It’s actually a gracious gift to the audience to give them some time to absorb it. You’re having, a call in response. It’s not just you. There is a kind of call in response anyway, even if your audience isn’t speaking. Oh, you’re looking at those and you’re.

Steve Gallegos: Just thinking, no, I was being silent.

Susan Harrow: I assume it’s a little harder to read. I’m like.

Steve Gallegos: No, I was practicing what you just showed us and being okay.

Susan Harrow: Because I was, frozen.

Steve Gallegos: No, I was reflecting on what Susan said. Yes. Before I respond, let me just think about this and let it sink in. Yeah, it can be uncomfortable. I know that a lot of people need to get over that. The information, the wisdom you just shared on that, the guidance, is going to be very helpful to them. You mentioned something, you said gracious gift, and I want to recognize you for being the gracious gift that you are to our organization, the Voices of Impact Awards. Because one of the reasons that we created this event. This annual year-long event. Not just to give people a platform where they can share their stories and open up to the world about what they’ve experienced. What they’ve gone through. And what they can teach the world. Because we all need that. Regardless of our stage in life or stage in society.

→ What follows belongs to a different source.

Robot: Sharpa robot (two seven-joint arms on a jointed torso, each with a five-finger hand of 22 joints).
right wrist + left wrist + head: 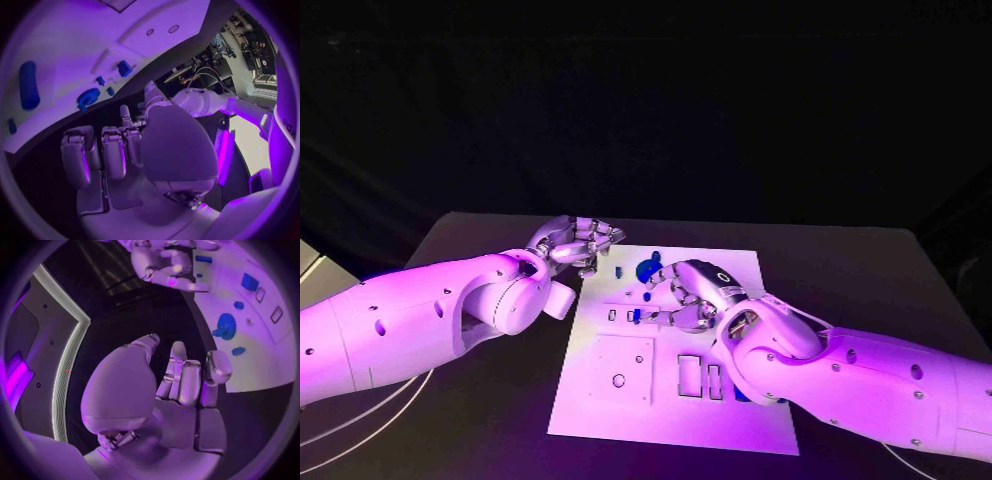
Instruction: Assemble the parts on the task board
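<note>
From the head camera, your right hand covers the middle of the task board, hiding any parts beneath its fingers. The small blue pieces beside it are too tiny to identify.

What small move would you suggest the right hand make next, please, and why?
Probably lower the right hand onto a blue part beside it and pinch it. It holds nothing that I can see, and blue parts, like the gear, lie loose on the task board.
</note>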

Whether you’re a CEO or you’re a five-year-old child. We all need stories. We all live for these stories, right? They help us get through the day and through tough moments and even happy moments. You, Susan, having you as one of our mentor official resource partners is a beautiful gift that you’re giving up your time to our audience, the time that you’ve given us here today on this interview, and there will be other interviews with you, Susan, just so the audience knows, oh, we want more. Yes, you’re going to get more of Susan, but just not today, right? We’re going to space it out so that she doesn’t get tired of us.

You also have a gift for our audience. Anybody that goes to the website just to even look to see what we’re doing at the Voices of Impact Awards can receive a free gift from Susan and share with us about what that is. You talked about it earlier, some signature story templates.

Choosing The Right Format For Your Signature Story

Susan Harrow: Yeah. Through really analyzing thousands and thousands of people on TV from the stage, I came up with five templates that are simple to wrangle your signature story. Now, does everybody’s story fit exactly into that? I was just with a client yesterday. She’s a cybersecurity expert and diversity inclusion expert, and I had given her that sheet, and oftentimes we have more than one signature story, by the way. Were working on the signature story, and it wasn’t like, working, and she goes, I used your format. I go, which format is it? And she told me which one. I said “Well, it didn’t sound like that format. You added in all of these other things, so that didn’t actually work.” I said, “It’s not about trying to squish your story into a format. If these formats lend themselves to the story that you want to tell, choose the one that fits.”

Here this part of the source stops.